Karena mayoritas minyak sawit impor Uni Eropa untuk bahan bakar hayati, ‘larangan’ ini akan berdampak besar. Tak heran, Indonesia dan Malaysia sebagai pengekspor terbesar menentang.

Perbedaan pandangan

Nah, masalah ini menurut laporan Fern (2020) terjadi karena Indonesia dan Uni Eropa, memiliki berbagai kesalahpahaman dan atau perbedaan pandangan tentang cara menangani minyak sawit.

Dalam rencana aksi, Uni Eropa menyebutkan, niat untuk memilih rantai pasok ‘bebas deforestasi’, sedangkan Indonesia berbicara dari segi ‘deforestasi terencana’ atau ‘strategi pengembangan terbatas’ tentang minyak sawit.

Demikian juga, Uni Eropa menunjukkan kebutuhan untuk mengatasi ‘ketidaksahan’ dalam alokasi konsesi atau proses konversi, sedangkan Indonesia lebih menyukai berbicara tentang proses ‘pengkajian perizinan’.

Indonesia juga bersikeras, bahwa, Indonesian Sustainable Palm Oil (ISPO) seharusnya berlaku sebagai bukti minyak sawit lestari. Sedangkan sebagian besar pemangku kepentingan Uni Eropa dan sebagian besar organisasi masyarakat sipil meyakini bahwa ISPO tak mencukupi dan lebih menyukai (jika mereka bisa memilih skema sertifikasi) Roundtable on Sustainable Palm Oil (RSPO).

Untuk Rencana Aksi Uni Eropa untuk melindungi dan memulihkan hutan dunia mengusulkan beberapa langkah atau tindakan. Sebagian besar perhatian berfokus pada komitmen menelaah langkah-langkah regulatif lebih lanjut yang bertujuan menciptakan kesempatan yang setara bagi perusahaan.

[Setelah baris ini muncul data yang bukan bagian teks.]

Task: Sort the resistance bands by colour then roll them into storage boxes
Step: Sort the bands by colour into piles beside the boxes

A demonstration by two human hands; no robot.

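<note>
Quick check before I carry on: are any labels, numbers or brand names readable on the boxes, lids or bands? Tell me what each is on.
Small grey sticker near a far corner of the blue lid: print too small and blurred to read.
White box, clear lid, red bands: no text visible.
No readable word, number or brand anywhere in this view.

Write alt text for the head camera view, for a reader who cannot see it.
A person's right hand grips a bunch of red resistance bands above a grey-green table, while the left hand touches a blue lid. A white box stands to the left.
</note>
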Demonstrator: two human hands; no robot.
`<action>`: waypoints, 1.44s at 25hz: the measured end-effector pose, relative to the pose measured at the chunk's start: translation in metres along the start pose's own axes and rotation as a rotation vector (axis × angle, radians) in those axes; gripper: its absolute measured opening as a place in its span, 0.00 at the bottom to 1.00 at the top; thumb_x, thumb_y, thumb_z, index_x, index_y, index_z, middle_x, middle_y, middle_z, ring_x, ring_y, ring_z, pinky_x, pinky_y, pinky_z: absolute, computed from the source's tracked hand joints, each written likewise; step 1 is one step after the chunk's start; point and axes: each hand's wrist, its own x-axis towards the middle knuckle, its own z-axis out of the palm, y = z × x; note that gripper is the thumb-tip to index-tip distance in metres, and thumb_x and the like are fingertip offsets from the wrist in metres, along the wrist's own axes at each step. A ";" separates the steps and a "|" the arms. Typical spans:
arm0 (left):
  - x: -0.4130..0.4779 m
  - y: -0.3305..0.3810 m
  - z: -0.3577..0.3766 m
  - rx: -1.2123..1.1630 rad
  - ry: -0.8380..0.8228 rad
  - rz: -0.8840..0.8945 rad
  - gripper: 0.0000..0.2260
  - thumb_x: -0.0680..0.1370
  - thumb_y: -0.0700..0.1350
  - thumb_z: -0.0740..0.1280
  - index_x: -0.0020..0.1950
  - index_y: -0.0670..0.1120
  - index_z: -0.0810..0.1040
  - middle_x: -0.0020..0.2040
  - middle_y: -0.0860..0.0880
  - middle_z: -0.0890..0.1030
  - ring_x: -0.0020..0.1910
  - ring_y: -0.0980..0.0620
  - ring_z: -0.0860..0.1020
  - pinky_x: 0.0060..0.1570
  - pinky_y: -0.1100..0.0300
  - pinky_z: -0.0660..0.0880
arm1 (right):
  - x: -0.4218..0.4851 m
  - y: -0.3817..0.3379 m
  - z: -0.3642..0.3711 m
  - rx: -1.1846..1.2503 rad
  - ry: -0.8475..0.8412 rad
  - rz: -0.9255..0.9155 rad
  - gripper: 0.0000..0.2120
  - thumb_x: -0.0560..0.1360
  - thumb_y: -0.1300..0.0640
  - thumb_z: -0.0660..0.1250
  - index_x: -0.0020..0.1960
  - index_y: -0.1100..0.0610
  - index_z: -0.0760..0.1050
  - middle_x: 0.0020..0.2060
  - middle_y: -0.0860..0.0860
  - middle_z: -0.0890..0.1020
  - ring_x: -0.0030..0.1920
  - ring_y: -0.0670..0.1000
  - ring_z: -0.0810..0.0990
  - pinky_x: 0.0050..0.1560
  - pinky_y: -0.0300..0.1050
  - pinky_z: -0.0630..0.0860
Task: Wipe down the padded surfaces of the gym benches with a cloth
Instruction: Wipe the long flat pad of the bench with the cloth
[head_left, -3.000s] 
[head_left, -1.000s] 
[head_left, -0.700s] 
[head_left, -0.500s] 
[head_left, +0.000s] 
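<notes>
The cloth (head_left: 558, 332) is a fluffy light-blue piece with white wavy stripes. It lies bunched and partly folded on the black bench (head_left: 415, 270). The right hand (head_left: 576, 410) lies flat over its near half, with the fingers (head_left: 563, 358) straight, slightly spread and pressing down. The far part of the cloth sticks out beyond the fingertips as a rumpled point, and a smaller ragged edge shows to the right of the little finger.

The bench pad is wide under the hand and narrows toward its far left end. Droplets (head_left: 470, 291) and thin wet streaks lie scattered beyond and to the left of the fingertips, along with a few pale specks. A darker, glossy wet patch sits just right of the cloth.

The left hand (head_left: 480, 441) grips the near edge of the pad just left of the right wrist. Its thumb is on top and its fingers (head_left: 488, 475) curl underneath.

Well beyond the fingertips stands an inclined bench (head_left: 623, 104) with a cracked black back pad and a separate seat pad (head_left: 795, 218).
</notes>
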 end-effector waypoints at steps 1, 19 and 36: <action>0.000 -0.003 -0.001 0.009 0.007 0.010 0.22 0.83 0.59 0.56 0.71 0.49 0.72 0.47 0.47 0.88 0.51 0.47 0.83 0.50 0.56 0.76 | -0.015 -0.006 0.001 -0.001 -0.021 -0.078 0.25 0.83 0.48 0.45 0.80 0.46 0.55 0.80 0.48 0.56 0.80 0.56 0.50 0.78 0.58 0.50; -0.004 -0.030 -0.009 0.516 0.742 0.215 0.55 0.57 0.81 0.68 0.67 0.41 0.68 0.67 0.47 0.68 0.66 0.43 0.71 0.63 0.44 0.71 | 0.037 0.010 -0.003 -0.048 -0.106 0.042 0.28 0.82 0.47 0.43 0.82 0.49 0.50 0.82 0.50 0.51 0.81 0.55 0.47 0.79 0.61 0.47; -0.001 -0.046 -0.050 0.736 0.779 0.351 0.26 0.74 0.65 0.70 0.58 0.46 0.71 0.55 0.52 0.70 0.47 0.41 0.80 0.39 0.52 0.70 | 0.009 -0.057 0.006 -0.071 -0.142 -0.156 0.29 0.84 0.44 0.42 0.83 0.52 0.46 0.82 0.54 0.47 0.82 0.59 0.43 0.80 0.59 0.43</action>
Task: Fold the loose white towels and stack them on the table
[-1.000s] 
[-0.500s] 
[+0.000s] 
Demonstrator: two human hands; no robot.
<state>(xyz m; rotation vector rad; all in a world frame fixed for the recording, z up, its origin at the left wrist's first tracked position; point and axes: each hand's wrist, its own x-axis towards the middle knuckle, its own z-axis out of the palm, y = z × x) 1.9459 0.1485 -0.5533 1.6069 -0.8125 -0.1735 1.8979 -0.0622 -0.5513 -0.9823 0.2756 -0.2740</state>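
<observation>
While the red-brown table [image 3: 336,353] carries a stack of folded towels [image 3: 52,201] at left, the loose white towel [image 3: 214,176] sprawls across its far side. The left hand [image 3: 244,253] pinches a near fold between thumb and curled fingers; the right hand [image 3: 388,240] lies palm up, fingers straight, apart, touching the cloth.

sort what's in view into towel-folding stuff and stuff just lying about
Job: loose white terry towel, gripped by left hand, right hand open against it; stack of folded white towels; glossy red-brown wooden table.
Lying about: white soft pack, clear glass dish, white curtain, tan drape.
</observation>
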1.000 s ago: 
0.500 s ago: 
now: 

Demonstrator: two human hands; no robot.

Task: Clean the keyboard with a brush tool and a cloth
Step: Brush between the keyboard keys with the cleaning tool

Namun, Komisi Eropa kesulitan menyatakan ulang bahwa ini harus diupayakan lewat pendekatan ‘kemitraan’ dengan negara produsen. Dengan tujuan mengatasi masalah tata kelola terkait konversi hutan jadi lahan pertanian.

Kalau disatukan, semua aksi ini berpotensi mempercepat aksi Komisi Eropa dan negara anggotanya. Mereka juga harus mendorong masyarakat sipil dan pemangku kepentingan sektor swasta Eropa, bersama-sama dengan para mitra Indonesia mengatasi masalah yang terlihat kusut ini yang terkait produksi dan perdagangan minyak sawit. Beberapa syarat berikut mesti terpenuhi.

Pertama, sangatlah penting bahwa semua aksi Uni Eropa menghormati kedaulatan Indonesia dan mendukung Indonesia dalam menerapkan peraturan perundang-undangan sendiri. Yang mencakup semua konvensi hak asasi manusia dan lingkungan internasional yang diratifikasi Indonesia atau yang melibatkan Indonesia.

Spanduk menentut pengembalian hutan adat Kinipan dan penolakan terhadap investasi sawit. Hutan itu sudah bersih, bersiap menjadi kebun sawit…Foto: Budi Baskoro/ Mongabay Indonesia

Kedua, aksi Uni Eropa tidak boleh meningkatkan konversi hutan, karena ini akan melanggar komitmen Uni Eropa untuk menghentikan deforestasi ataupun komitmen Indonesia mengurangi emisi gas rumah kaca seperti dinyatakan dalam nationally determined contributions (NDCs.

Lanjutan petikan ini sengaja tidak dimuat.